Gli italiani si fidano molto degli scienziati, abbastanza dei religiosi, discretamente dei filosofi e quasi per niente dei politici. Ritengono che i loro connazionali siano poeti, santi e navigatori, ma poco o per nulla filosofi. Tuttavia. se la scienza è più affidabile sulle spiegazioni della vita e del mondo, la filosofia serve a vivere meglio e facilita nel mondo del lavoro, dove l’apertura mentale è una necessità inderogabile.
Lo sostiene un sondaggio che l’Istituto Piepoli ha realizzato il primo settembre su un campione di 503 italiani maggiorenni su commissione del Festival filosofia di Modena, Carpi e Sassuolo in programma da oggi a domenica.
Su un immaginario podio olimpico i filosofi conquisterebbero dunque una dignitosa medaglia di bronzo, cioè la fiducia del 6 per cento degli italiani, poco meno di 3 milioni di persone.
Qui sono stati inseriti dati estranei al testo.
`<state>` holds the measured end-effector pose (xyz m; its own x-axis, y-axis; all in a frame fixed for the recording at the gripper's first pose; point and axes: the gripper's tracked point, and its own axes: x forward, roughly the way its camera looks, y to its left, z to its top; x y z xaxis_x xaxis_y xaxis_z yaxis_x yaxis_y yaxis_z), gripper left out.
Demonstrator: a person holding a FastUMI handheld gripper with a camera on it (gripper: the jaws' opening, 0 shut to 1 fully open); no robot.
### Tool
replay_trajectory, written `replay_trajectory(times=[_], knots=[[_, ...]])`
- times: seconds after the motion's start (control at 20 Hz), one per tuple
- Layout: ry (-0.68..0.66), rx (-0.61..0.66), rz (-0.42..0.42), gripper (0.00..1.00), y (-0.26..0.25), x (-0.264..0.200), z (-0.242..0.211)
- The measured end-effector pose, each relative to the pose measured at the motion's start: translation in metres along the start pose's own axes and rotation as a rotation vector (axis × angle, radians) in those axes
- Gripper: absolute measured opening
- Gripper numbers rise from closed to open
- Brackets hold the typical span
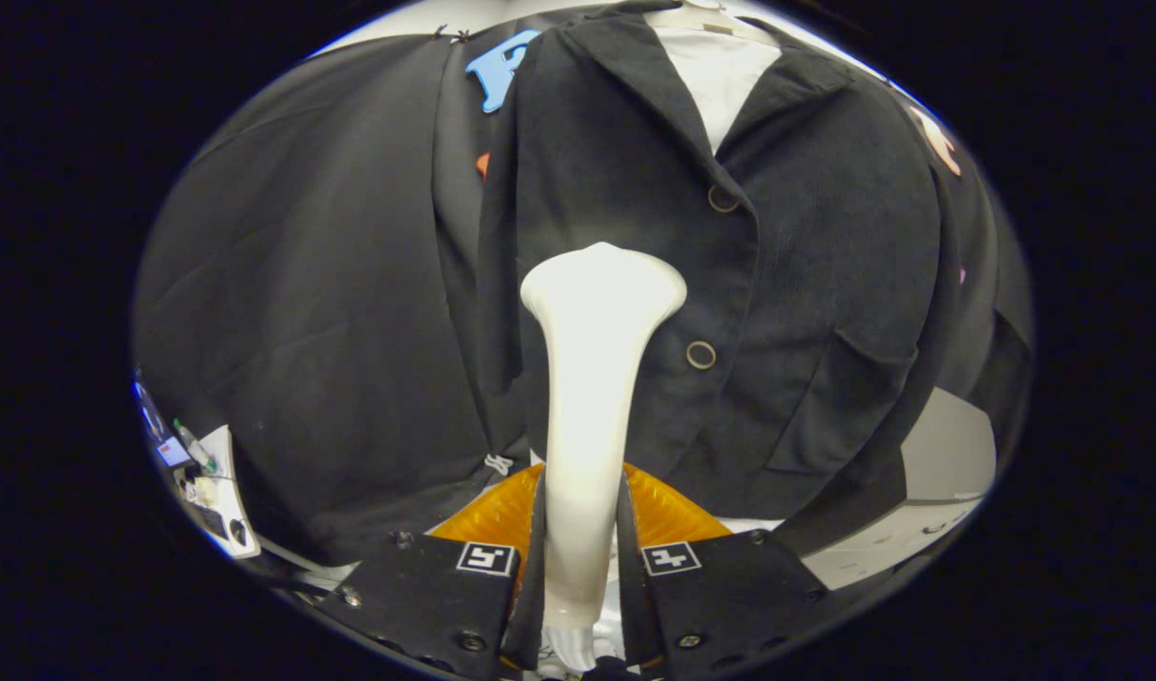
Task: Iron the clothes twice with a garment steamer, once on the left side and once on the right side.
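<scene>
Gripping the white steamer (pixel 592 397) by its handle, the tongs (pixel 583 567) hold its head against the dark jacket (pixel 805 284), left of the buttons (pixel 700 355).

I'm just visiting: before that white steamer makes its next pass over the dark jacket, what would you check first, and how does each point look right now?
1. Gripper fingers clamp the steamer handle: ok.
2. Steamer head faces the jacket: ok.
3. Head touching the cloth: cannot tell.
4. Jacket hangs buttoned on its hanger: ok.
5. Steam coming out: cannot tell.
6. Head clear of the lower button: ok, just beside it.
</scene>
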<state>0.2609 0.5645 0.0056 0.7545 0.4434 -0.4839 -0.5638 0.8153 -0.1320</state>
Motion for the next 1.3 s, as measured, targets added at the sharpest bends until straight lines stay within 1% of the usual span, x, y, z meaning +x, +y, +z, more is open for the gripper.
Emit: replay_trajectory(times=[0.25,0.65,0.8,1.1,1.3], knots=[[0.040,0.002,0.002,0.36,0.002,0.007,-0.023],[0.117,0.035,0.008,0.36,-0.001,0.015,-0.080],[0.126,0.055,0.000,0.36,-0.005,0.011,-0.084],[0.125,0.099,-0.028,0.36,-0.053,-0.009,-0.107],[0.108,0.150,-0.056,0.36,-0.109,-0.035,-0.125]])
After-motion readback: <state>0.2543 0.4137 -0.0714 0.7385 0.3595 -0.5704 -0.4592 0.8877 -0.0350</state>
Non è certo l’oro degli scienziati, che conquistano il 57 per cento dei gradimenti, o l’argento dei religiosi, che segnano un 16 per cento di tutto rispetto, ma nemmeno il povero 2 per cento dei politici.
Considerata dagli italiani “lo studio del pensiero” o, più genericamente, un modo di pensare, la filosofia è considerata una passione italiana solo dal 30 per cento degli intervistati, mentre il 60 per cento ritiene che gli italiani siano poco o per nulla filosofi, con una punta del 66 per cento tra gli intervistati al di sotto dei 35 anni.
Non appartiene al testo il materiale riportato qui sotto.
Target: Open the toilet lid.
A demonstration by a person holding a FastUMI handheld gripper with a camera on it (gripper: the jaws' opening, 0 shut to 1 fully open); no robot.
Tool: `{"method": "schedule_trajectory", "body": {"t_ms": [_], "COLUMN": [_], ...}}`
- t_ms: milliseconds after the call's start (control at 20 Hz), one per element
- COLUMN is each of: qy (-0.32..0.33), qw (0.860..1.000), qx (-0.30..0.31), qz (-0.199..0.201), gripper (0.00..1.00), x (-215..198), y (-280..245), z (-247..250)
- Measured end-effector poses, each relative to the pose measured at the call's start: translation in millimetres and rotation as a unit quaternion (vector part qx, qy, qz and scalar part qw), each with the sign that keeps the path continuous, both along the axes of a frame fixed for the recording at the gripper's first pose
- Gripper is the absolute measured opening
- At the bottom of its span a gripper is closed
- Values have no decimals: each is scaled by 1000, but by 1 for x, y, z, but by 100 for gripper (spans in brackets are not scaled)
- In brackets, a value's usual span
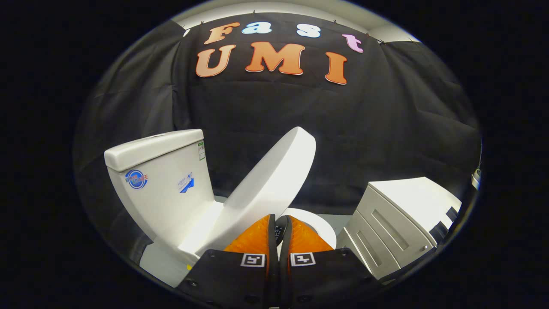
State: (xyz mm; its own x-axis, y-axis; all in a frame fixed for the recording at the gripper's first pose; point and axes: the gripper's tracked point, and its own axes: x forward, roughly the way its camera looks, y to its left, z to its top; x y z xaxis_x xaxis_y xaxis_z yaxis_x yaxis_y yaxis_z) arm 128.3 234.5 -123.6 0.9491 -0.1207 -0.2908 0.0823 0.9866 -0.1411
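Although the toilet lid is already raised partway, tilted toward the tank just ahead of the tool, it is judged rigid, smooth and slippery. The tool's fingers are seen pressed together, gripping nothing; the lid's lower edge is best pushed.

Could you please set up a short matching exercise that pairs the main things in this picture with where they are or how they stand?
Things:
1. lid
2. tank
3. cabinet
4. claw

Places or states:
A. off to the right of the toilet, drawers facing it
B. fingers close together at the lid's lower edge
C. raised and tilted back, partly open
D. behind the lid, stickers on its side

Pairs: 1-C, 2-D, 3-A, 4-B
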Motion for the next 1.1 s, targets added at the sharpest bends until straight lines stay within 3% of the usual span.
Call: {"method": "schedule_trajectory", "body": {"t_ms": [400,1100], "qy": [-8,-40], "qw": [998,987], "qx": [-65,-141], "qz": [12,71], "gripper": [8,8], "x": [7,18], "y": [54,172], "z": [22,37]}}
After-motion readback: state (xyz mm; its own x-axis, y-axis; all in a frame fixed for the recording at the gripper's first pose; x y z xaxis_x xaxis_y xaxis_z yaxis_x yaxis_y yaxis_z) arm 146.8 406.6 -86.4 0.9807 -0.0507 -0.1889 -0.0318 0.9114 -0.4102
La maggioranza del campione afferma che nella vita quotidiana la filosofia serve soprattutto “a vivere meglio”, “ad aprire la mente” e a “capire gli altri”, ma non pochi ritengono che sia semplicemente un modo per aumentare la possibilità di cogliere gli aspetti migliori della vita.
Se la scienza viene considerata più affidabile sulle “spiegazioni della vita e del mondo”, la filosofia viene ritenuta dal 51 per cento degli intervistati utile nel mondo del lavoro, dove l’apertura mentale è una necessità inderogabile.
Ben 44 italiani su cento consiglierebbe, infatti, al proprio figlio studi di filosofia, nonostante i pregiudizi sulla scarsa utilizzabilità di questa disciplina sul concreto terreno professionale. Ne sono convinti soprattutto gli intervistati con istruzione superiore, diplomati e laureati (47 per cento), mentre sono più dubbiosi quelli con istruzione inferiore (37 per cento).